[What the exercise asks]
Write out the lines below exactly, beginning at the one with "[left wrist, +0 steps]" and stopping after the one with "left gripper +"; the pictures are not copied.

[Records from a dataset]

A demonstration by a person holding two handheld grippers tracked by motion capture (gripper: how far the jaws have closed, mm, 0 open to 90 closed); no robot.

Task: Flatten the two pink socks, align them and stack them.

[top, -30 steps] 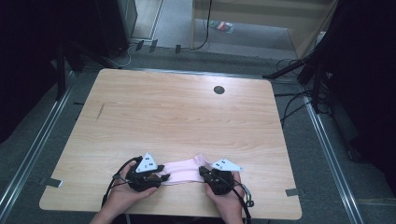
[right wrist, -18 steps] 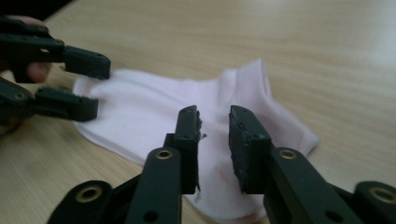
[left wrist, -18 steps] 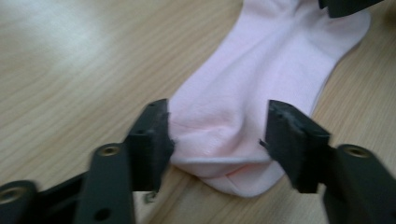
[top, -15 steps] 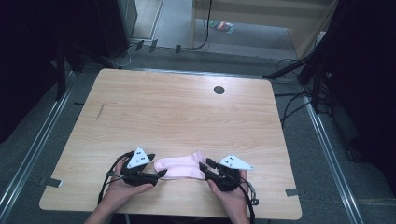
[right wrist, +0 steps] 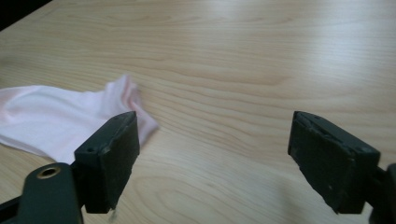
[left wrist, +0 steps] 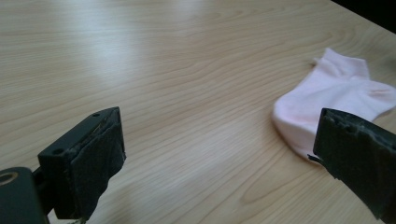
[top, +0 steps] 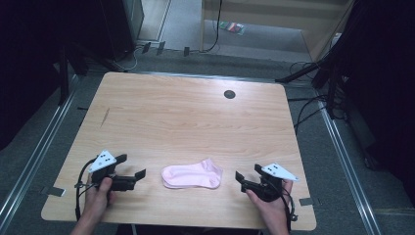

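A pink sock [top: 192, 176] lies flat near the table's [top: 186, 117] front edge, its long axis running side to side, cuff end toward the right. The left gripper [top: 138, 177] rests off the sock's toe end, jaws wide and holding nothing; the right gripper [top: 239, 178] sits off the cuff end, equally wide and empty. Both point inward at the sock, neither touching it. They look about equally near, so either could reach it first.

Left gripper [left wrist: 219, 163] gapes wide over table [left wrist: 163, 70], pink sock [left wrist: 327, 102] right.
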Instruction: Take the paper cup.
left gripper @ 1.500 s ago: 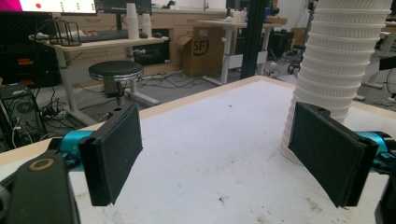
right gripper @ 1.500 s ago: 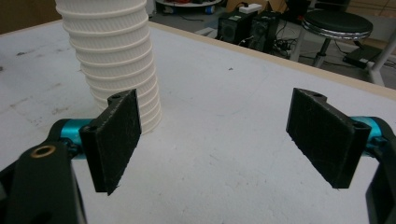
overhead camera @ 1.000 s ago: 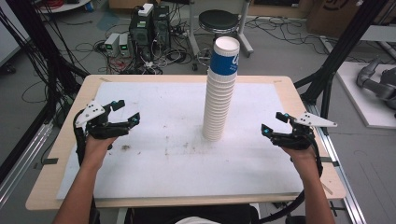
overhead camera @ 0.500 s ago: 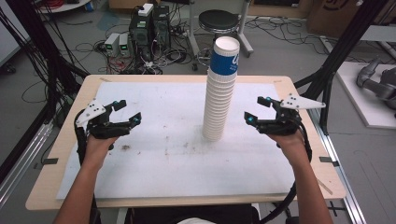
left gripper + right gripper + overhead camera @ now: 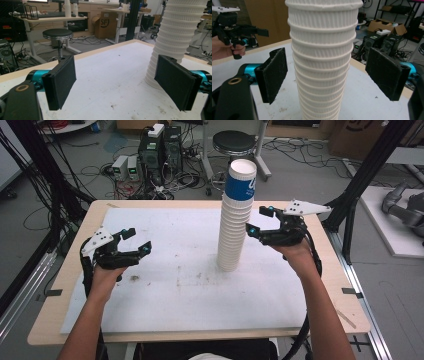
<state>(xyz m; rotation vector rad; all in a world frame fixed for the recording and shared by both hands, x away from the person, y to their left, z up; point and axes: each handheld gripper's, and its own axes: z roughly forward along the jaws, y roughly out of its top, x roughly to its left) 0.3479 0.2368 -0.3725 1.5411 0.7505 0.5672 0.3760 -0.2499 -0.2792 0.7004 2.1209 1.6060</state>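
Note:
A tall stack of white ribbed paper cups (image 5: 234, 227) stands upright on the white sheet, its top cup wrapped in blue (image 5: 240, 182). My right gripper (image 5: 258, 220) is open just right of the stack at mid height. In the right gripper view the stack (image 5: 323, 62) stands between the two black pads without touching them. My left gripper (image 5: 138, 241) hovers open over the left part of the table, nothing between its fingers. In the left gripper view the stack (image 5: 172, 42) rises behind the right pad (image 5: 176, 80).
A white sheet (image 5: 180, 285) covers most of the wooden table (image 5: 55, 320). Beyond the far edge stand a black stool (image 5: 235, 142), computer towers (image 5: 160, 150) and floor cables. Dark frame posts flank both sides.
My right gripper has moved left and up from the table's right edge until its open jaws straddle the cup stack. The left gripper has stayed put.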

[The completed task]
[left wrist, +0 steps] 
[top, +0 steps] 

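A pink sock [top: 192, 176] lies flat near the table's [top: 186, 117] front edge, its long axis running side to side, cuff end toward the right. The left gripper [top: 138, 177] rests off the sock's toe end, jaws wide and holding nothing; the right gripper [top: 239, 178] sits off the cuff end, equally wide and empty. Both point inward at the sock, neither touching it. They look about equally near, so either could reach it first.

Left gripper [left wrist: 219, 163] gapes wide over table [left wrist: 163, 70], pink sock [left wrist: 327, 102] right.
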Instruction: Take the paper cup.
left gripper @ 1.500 s ago: 
right gripper @ 1.500 s ago: 
overhead camera @ 1.000 s ago: 
overhead camera @ 0.500 s ago: 
left gripper + right gripper + overhead camera @ now: 

The answer has been written out completely.